▸ **TASK BRIEF**:
Go through the data below and repeat it exactly, skipping each picture.

....................

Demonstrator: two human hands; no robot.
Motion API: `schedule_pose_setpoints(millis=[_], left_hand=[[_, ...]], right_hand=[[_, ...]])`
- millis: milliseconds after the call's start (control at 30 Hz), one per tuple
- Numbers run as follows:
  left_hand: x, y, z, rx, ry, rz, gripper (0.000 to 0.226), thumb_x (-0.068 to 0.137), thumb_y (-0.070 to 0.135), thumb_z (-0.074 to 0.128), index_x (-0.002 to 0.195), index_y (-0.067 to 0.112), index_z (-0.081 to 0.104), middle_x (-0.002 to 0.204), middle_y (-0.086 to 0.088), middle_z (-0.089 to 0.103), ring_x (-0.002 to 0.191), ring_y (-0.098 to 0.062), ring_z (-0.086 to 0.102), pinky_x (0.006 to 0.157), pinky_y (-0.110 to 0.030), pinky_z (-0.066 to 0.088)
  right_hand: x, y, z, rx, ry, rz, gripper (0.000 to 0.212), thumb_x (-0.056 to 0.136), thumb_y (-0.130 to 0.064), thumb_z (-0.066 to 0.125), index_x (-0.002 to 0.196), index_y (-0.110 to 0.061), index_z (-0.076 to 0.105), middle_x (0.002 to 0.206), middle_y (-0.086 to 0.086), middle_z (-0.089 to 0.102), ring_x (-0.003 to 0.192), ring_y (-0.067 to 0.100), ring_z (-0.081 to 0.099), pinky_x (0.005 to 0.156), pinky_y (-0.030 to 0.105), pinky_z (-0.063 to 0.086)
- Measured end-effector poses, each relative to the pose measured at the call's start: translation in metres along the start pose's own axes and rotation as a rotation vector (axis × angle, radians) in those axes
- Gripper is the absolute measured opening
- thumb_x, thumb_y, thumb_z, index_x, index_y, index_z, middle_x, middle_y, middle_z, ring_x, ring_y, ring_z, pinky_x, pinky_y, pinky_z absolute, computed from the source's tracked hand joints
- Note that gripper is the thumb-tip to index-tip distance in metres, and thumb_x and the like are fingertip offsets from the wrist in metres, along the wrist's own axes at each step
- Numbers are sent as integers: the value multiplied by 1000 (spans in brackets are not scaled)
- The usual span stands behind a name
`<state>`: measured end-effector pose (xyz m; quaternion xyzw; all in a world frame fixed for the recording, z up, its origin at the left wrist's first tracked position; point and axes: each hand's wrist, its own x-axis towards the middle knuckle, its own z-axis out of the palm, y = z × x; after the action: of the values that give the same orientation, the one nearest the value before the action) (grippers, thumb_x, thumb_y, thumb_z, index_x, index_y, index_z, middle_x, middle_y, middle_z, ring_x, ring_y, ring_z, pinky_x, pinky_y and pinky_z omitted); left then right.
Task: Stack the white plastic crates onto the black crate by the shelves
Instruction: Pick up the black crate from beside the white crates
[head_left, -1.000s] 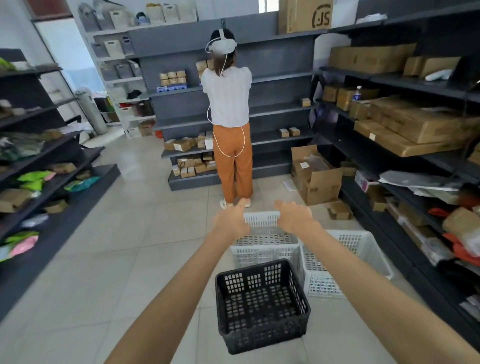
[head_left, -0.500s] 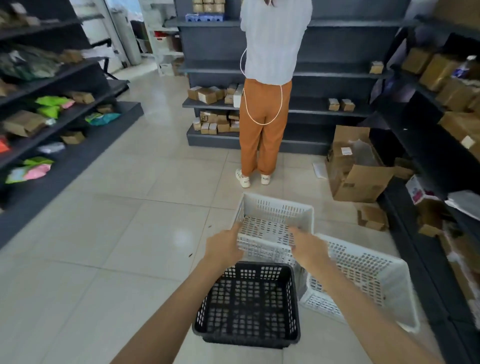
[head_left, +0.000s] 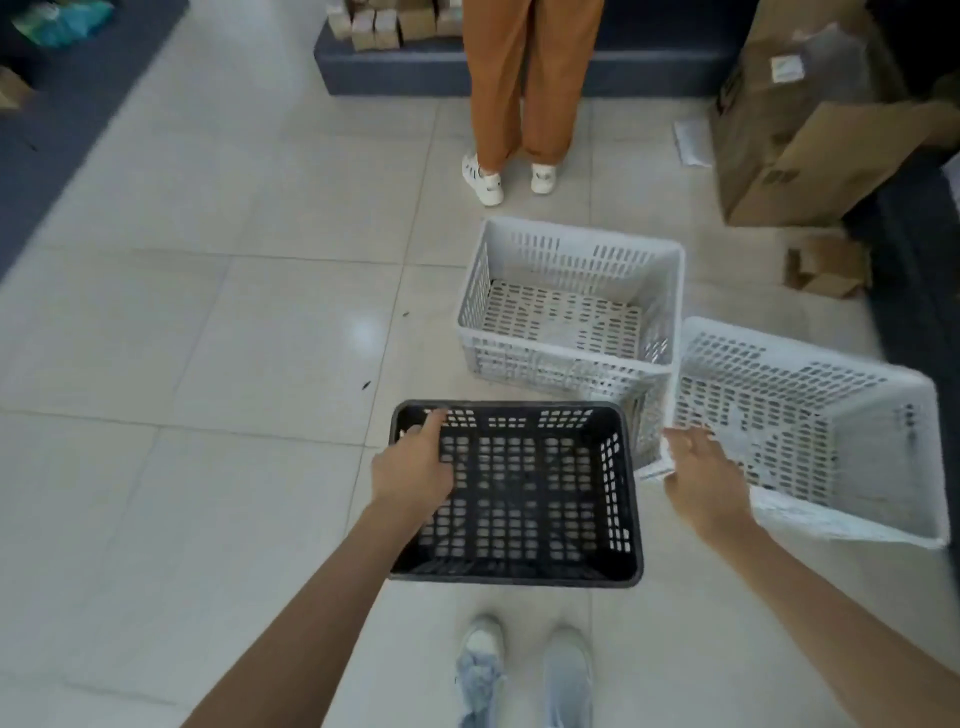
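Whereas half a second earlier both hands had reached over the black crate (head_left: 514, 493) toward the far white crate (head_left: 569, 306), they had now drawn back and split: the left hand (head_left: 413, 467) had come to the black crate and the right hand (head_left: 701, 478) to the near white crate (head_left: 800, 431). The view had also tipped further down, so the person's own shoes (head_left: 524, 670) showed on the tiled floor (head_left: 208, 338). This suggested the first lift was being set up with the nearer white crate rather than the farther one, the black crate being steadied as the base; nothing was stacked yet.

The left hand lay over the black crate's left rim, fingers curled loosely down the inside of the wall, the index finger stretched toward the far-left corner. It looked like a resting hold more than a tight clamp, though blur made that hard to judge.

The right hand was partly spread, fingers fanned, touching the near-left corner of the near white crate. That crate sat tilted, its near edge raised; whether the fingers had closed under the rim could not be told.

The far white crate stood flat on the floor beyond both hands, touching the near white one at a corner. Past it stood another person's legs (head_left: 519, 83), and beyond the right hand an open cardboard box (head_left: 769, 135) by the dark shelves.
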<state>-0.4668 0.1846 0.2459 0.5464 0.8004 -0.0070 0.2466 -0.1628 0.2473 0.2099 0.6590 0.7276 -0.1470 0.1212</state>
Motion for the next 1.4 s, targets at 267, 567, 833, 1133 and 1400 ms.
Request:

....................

▸ **FINISHED TASK**:
Demonstrator: two human hands; no robot.
Motion API: `schedule_pose_setpoints(millis=[_], left_hand=[[_, ...]], right_hand=[[_, ...]])`
- millis: milliseconds after the call's start (control at 30 Hz), one per tuple
- Numbers run as follows:
  left_hand: x, y, z, rx, ry, rz, gripper (0.000 to 0.226), thumb_x (-0.068 to 0.137), thumb_y (-0.070 to 0.135), thumb_z (-0.074 to 0.128), index_x (-0.002 to 0.195), index_y (-0.067 to 0.112), index_z (-0.081 to 0.104), middle_x (-0.002 to 0.204), middle_y (-0.086 to 0.088), middle_z (-0.089 to 0.103), ring_x (-0.002 to 0.191), ring_y (-0.098 to 0.062), ring_z (-0.086 to 0.102), pinky_x (0.006 to 0.157), pinky_y (-0.110 to 0.030), pinky_z (-0.066 to 0.088)
  right_hand: x, y, z, rx, ry, rz, gripper (0.000 to 0.212), thumb_x (-0.056 to 0.136), thumb_y (-0.130 to 0.064), thumb_z (-0.066 to 0.125), index_x (-0.002 to 0.196), index_y (-0.110 to 0.061), index_z (-0.076 to 0.105), middle_x (0.002 to 0.206), middle_y (-0.086 to 0.086), middle_z (-0.089 to 0.102), ring_x (-0.003 to 0.192), ring_y (-0.067 to 0.100), ring_z (-0.081 to 0.099), pinky_x (0.005 to 0.156), pinky_y (-0.030 to 0.105), pinky_z (-0.063 to 0.086)
- Measured end-effector poses, each relative to the pose measured at the call's start: translation in metres along the start pose's own axes and rotation as a rotation vector (axis × angle, radians) in those axes
- Gripper is the absolute measured opening
- thumb_x, thumb_y, thumb_z, index_x, index_y, index_z, middle_x, middle_y, middle_z, ring_x, ring_y, ring_z, pinky_x, pinky_y, pinky_z absolute, computed from the source's tracked hand joints
- Note that gripper is the thumb-tip to index-tip distance in metres, and thumb_x and the like are fingertip offsets from the wrist in metres, along the wrist's own axes at each step
- Numbers are sent as integers: the value multiplied by 1000 (spans in brackets are not scaled)
- The usual span stands behind a name
`<state>`: measured end-effector pose (xyz m; quaternion xyzw; all in a world frame fixed for the recording, z up, its origin at the left wrist's first tracked position; point and axes: each hand's wrist, its own x-axis towards the middle knuckle, its own z-axis out of the palm, y = z × x; after the action: of the values that give the same orientation, the one nearest the value before the action) (grippers, thumb_x, thumb_y, thumb_z, index_x, index_y, index_z, middle_x, middle_y, middle_z, ring_x, ring_y, ring_z, pinky_x, pinky_y and pinky_z omitted); left then right.
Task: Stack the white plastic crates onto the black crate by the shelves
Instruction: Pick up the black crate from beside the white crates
[head_left, -1.000s] 
[head_left, -0.500s] 
[head_left, +0.000s] 
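Whereas half a second earlier both hands had reached over the black crate (head_left: 514, 493) toward the far white crate (head_left: 569, 306), they had now drawn back and split: the left hand (head_left: 413, 467) had come to the black crate and the right hand (head_left: 701, 478) to the near white crate (head_left: 800, 431). The view had also tipped further down, so the person's own shoes (head_left: 524, 670) showed on the tiled floor (head_left: 208, 338). This suggested the first lift was being set up with the nearer white crate rather than the farther one, the black crate being steadied as the base; nothing was stacked yet.

The left hand lay over the black crate's left rim, fingers curled loosely down the inside of the wall, the index finger stretched toward the far-left corner. It looked like a resting hold more than a tight clamp, though blur made that hard to judge.

The right hand was partly spread, fingers fanned, touching the near-left corner of the near white crate. That crate sat tilted, its near edge raised; whether the fingers had closed under the rim could not be told.

The far white crate stood flat on the floor beyond both hands, touching the near white one at a corner. Past it stood another person's legs (head_left: 519, 83), and beyond the right hand an open cardboard box (head_left: 769, 135) by the dark shelves.
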<state>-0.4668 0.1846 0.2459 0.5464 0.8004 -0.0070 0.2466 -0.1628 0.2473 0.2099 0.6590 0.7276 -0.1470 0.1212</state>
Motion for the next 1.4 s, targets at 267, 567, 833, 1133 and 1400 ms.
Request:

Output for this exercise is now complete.